Even if the trial court had erred in its interpretation of the notice of appeal, we would still conclude that the trial court properly granted Meline’s special motion to strike. Lasken’s complaint frames the issues for our review. (Church of Scientology v. Wollersheim (1996) 42 Cal.App.4th 628, 654, disapproved on another ground in Equilon Enterprises v. Consumer Cause, Inc., supra, 29 Cal.4th at p. 68, fn. 5.) According to Lasken’s malicious prosecution claim, Meline acted “as counsel in fact for Boshes.” In fact, the underlying action was “the mechanism chosen by Meline and Boshes to litigate Boshes’[s] contentions that Boshes was entitled to some or all of [Lasken’s] 40% interest in the Verdugo 5 partnership assets. [Lasken] is informed and believes that Meline agreed with Boshes’[s] intentions and agreed to assist Boshes to achieve these purposes by contributing to the development and by advancing all of the arguments that Boshes made to the detriment of . . . Lasken, under the pretense of acting on behalf of the Verdugo 5.” Moreover, “Meline failed to reasonably investigate and ignored facts known to him in representing and continuing to represent Boshes and by asserting Boshes’[s] arguments, by filing pleadings and in other manners taking positions on Boshes’[s] behalf without facts or law to support Boshes’[s] many contentions.”

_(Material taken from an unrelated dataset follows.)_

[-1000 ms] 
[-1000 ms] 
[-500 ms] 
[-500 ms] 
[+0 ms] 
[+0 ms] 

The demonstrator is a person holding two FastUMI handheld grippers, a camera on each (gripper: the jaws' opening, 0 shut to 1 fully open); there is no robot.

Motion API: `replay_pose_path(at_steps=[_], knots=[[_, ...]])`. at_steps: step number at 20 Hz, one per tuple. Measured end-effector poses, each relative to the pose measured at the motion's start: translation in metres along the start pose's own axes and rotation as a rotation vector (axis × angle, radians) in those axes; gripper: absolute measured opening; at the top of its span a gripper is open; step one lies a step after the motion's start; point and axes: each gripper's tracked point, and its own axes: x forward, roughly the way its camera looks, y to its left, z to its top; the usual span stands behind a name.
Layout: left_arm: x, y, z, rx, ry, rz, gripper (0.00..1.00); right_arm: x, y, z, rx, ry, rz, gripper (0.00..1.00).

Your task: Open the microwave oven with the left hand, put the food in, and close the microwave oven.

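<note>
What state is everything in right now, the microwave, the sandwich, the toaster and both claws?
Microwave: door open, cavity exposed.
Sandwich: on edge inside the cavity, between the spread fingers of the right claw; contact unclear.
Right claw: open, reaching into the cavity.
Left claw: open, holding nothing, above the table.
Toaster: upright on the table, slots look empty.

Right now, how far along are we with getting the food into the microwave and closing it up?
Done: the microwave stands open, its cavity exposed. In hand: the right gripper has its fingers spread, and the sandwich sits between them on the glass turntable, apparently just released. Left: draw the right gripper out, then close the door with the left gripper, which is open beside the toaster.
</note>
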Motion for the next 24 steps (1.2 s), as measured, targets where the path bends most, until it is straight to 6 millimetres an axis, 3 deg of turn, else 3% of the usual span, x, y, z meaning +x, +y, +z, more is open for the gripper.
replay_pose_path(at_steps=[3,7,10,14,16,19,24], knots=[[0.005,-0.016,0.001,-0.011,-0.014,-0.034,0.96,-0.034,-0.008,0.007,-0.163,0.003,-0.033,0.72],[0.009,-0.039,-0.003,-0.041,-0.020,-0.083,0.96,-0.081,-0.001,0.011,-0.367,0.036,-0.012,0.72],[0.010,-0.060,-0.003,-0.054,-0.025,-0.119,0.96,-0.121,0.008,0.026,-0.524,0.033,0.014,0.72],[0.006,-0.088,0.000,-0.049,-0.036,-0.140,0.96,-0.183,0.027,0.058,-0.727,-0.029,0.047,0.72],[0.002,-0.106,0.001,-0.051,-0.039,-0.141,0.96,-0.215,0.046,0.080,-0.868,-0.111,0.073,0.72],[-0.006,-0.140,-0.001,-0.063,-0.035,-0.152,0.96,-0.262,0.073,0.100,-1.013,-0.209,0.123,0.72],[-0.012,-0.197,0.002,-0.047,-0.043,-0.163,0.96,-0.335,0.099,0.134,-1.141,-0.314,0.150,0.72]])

In fact, the trial court in the underlying action determined that Meline was acting as Boshes’s attorney when it adopted the referee’s report and finding that Boshes’s interests and those of Meline, who purportedly acted solely on behalf of the Verdugo 5, “corresponded virtually without exception.”

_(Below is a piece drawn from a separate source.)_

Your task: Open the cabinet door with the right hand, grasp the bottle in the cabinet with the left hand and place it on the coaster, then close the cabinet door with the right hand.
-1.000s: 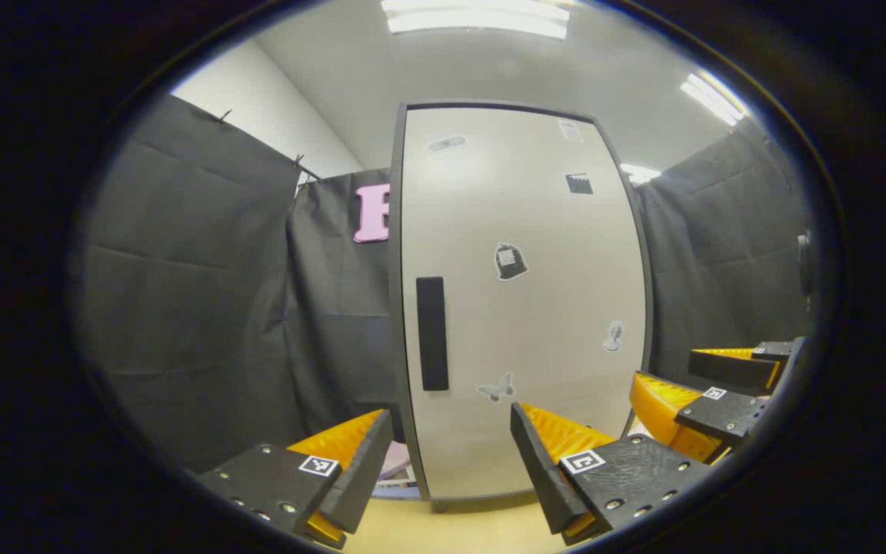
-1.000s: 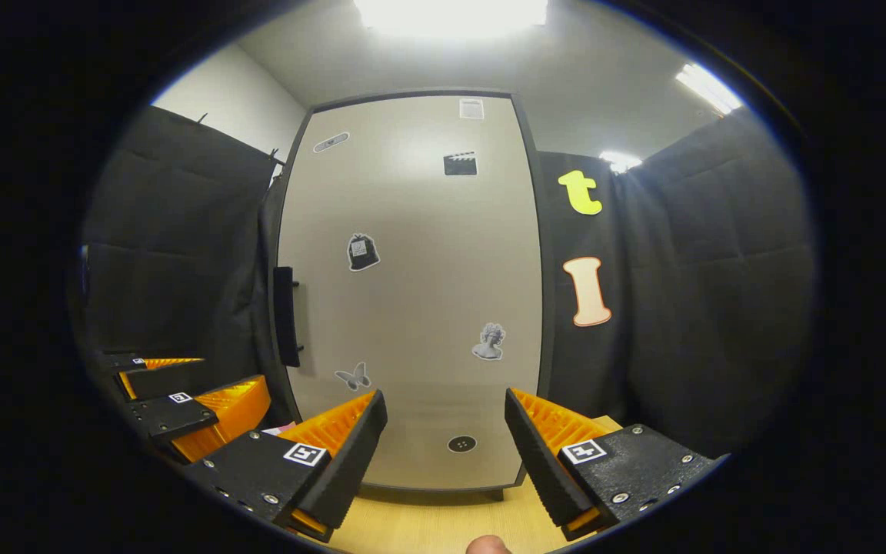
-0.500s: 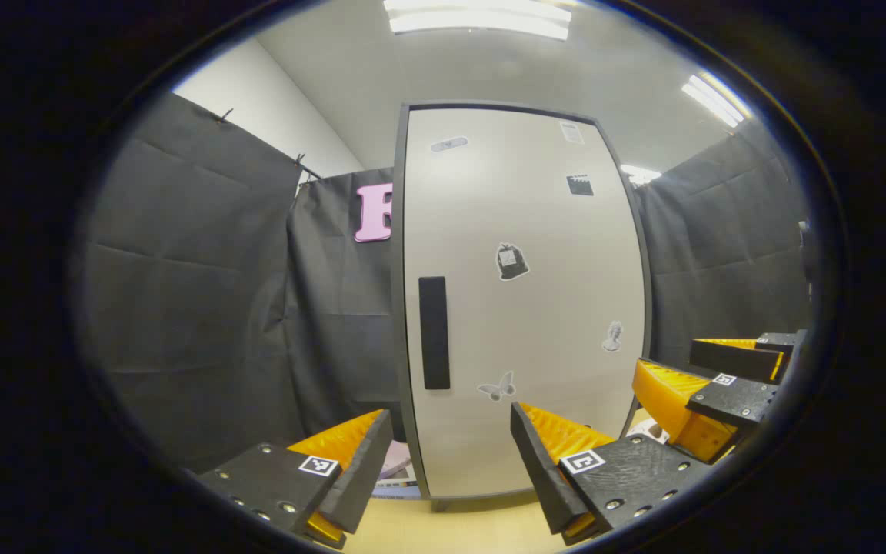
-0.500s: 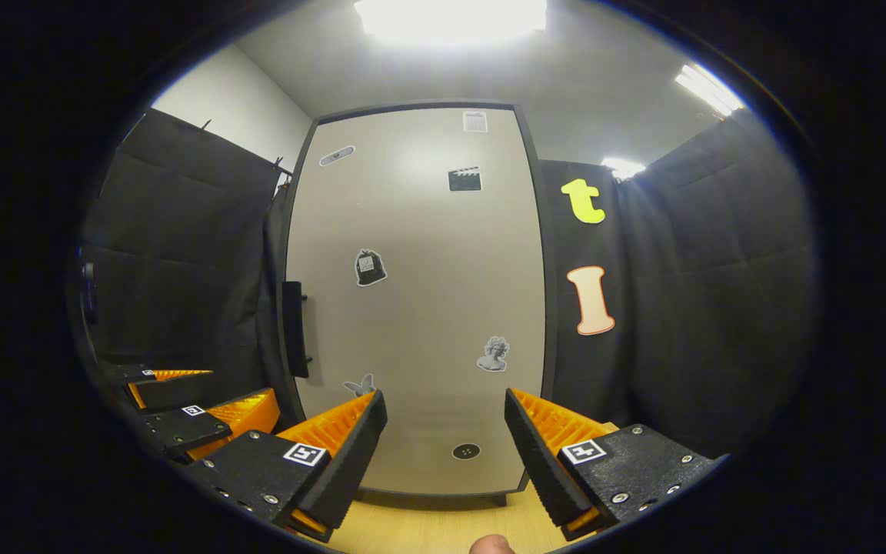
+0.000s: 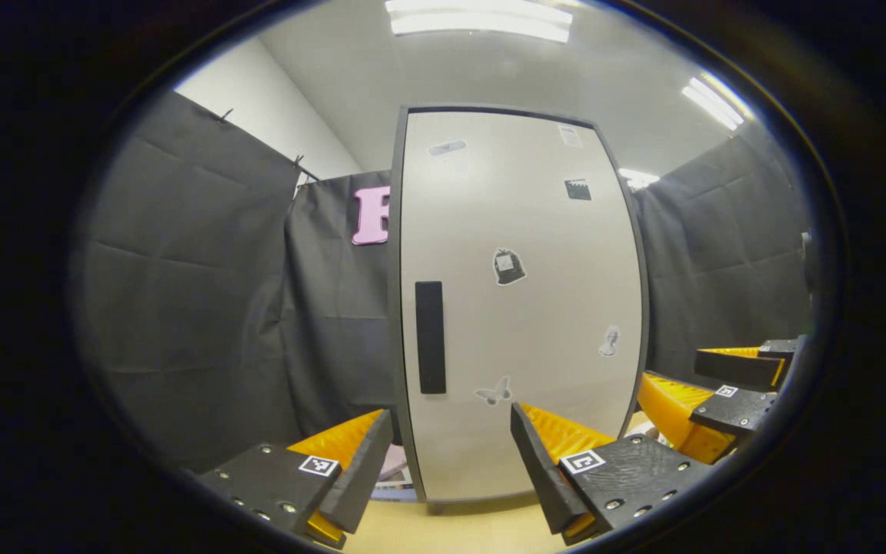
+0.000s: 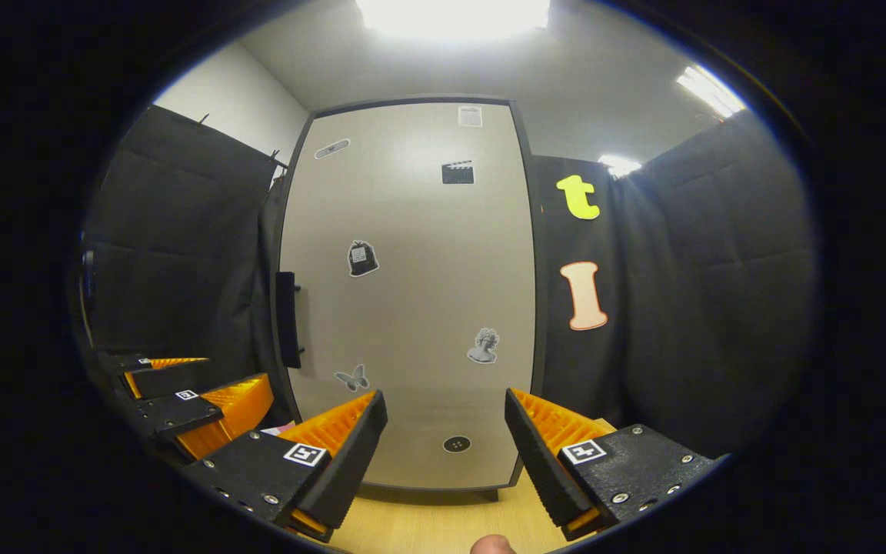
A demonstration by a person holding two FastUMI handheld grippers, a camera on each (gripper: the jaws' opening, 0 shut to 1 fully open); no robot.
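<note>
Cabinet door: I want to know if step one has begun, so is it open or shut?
Shut. The cabinet door lies flush in its dark frame, its handle untouched.

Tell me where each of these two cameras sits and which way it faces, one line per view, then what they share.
Left gripper view: rides on the left gripper, facing the shut cabinet door and its handle; its open fingers show below, the right gripper at far right.
Right gripper view: rides on the right gripper, facing the same door from further right; its open fingers and a fingertip show below, the left gripper at lower left.
Shared: the door, handle, butterfly sticker and wooden tabletop.
</note>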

In other words, what Boshes did in the underlying action can be attributed to Meline, and whether Meline engaged in any wrongdoing is dependent upon the success of Boshes’s appeal. It follows that our review of Boshes’s appeal necessarily encompasses review of Meline’s conduct in the underlying action. Therefore, given Boshes’s pending appeal, Lasken’s malicious prosecution claim against Meline was premature at the time it was filed.
IV. Lasken’s Request for a Stay
Lasken contends that the trial court erred by failing to issue a stay to prevent the running of the statute of limitations. As pointed out by Meline, Lasken never formally moved for a stay; he simply requested a stay as an afterthought in various papers filed in the trial court, perhaps as a last ditch effort to save his claim from dismissal. Even if he had properly moved for a stay, it was properly denied. As the trial court found, Lasken’s claim against Meline was premature pending resolution of Boshes’s appeal, and thus subject to dismissal. (Gibbs, supra, 183 Cal.App.3d at p. 721.) Ordering a stay would have defeated one of the very purposes of the anti-SLAPP statute—granting a party to a SLAPP suit a quick and “ready dismissal.” (Sylmar Air Conditioning v. Pueblo Contracting Services, Inc. (2004) 122 Cal.App.4th 1049, 1055.)
Regardless, there appears to be no reason for a stay. If, as we have determined, that Lasken cannot proceed against Meline because the issues giving rise to Lasken’s claim are pending, then, certainly, the statute of limitations cannot be deemed to have run.
DISPOSITION
The order of the trial court is affirmed. Meline is entitled to costs on appeal.
We concur: BOREN, P. J., DOI TODD, J.